For adopting the most suitable, cost-effective local solution for incorporating universal design, participation of local stakeholders in the designing process is imperative. While every situation is different, here are some recommendations:

  • Seek input from the community. Consider organizing community meetings, structured focus groups, and/or universal design audits to gather information on barriers to transport. The inputs should be provided by different types of users including persons with different types of physical, sensory, and cognitive impairments, elderly, caregivers, etc., to identify their travel barriers and help prioritize access features.
  • Form an advisory committee consisting of knowledgeable persons with different disabilities to review and assess plans for access to transport systems during the entire planning and implementation process. It will inform the transport officials and planners in order to prioritize actions, avoid costly mistakes, monitor results by testing universal design features, and reporting back on compliance with design and operating standards. Make sure that members of the committee include residents both from the neighborhood served by feeder routes and areas along trunk line corridors due to the different issues faced by users.
  • Build cooperative relationships among government agencies. For universally designed transport, routes are important as much as vehicles. However, routes are very often under the control of different administrations.
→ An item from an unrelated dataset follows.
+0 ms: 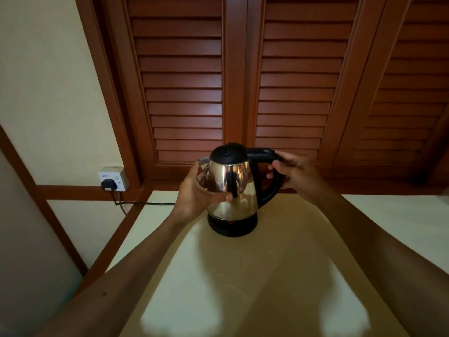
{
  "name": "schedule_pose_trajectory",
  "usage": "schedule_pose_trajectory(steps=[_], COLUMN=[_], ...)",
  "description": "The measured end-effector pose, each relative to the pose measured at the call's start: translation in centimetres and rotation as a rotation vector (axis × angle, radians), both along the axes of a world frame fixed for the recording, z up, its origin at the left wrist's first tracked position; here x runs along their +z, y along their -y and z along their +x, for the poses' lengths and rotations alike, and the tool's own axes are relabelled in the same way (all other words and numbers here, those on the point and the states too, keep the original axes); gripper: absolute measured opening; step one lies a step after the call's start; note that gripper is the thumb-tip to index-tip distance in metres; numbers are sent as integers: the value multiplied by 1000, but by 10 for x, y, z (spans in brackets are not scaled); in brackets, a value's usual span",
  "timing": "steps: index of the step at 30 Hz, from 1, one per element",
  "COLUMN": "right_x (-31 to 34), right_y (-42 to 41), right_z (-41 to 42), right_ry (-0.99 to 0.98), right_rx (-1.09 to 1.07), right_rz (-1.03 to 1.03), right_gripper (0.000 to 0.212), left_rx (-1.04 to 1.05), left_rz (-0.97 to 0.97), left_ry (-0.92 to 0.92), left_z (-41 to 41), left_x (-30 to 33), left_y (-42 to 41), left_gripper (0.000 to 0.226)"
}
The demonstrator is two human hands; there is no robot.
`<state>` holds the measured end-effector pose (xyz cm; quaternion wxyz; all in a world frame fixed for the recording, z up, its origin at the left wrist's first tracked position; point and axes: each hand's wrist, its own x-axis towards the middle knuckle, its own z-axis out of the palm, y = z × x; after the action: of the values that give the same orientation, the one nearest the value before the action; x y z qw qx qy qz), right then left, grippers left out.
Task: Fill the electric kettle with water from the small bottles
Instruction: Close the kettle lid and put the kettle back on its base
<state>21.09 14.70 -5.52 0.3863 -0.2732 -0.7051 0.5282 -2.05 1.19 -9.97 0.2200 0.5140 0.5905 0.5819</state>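
A stainless-steel electric kettle [232,188] stands upright on its black base [232,226] toward the far edge of the pale counter [243,288], roughly midway between its left and right edges. Its black lid [228,152] is closed, and the spout [202,160] points left.

The left hand [196,188] cups the kettle's left flank just under the spout, the fingers curved round the far side of the steel body and the thumb [224,197] pressed across the front of it. The right hand [295,175] grips the black handle [267,176] on the kettle's right side, fingers wrapped round the upper bend of the handle, with fingertips showing through the loop (the kettle's polished side mirrors a dark upright shape, too small to make out). Both forearms reach in from the near edge of the counter and throw soft shadows on its surface.

A black power cord [145,203] runs from behind the left wrist off the counter's left edge to a black plug [108,184] seated in a white wall socket [114,178], which sits on a wooden rail beyond the far left corner. Brown louvred wooden doors [243,81] rise behind the far edge.
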Motion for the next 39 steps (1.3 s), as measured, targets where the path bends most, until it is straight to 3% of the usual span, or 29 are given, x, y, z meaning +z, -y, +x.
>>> schedule_pose_trajectory(steps=[27,39], right_x=[-1,-12], right_y=[3,18], right_z=[1,7], right_ry=[-8,-58], right_rx=[-5,-61], right_rz=[-59,-15], right_gripper=[37,34], left_rx=[171,1], left_rz=[-13,-56], left_ry=[-116,-28], left_z=[21,3], left_x=[4,9], left_y=[7,6], left_gripper=[102,104])
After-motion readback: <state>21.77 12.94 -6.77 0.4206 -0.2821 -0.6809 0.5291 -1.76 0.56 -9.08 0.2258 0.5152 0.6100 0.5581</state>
For a disabled person to enter a bus, the pavement is under control of the local authority, the road under control of the Ministry of Public Works and the bus under control of the Ministry of Transport. Encourage these officials to plan together to provide a universally designed travel chain between destinations and transit stops as well as on board vehicles. Or, a separate top-level unit can be set up in a Ministry to assume joint responsibility and exercise authority on all aspects of universal design.

In addition, the possible stakeholders include: representatives from disability organizations; transport providers; social service agencies (assist with key sites); center for universal design.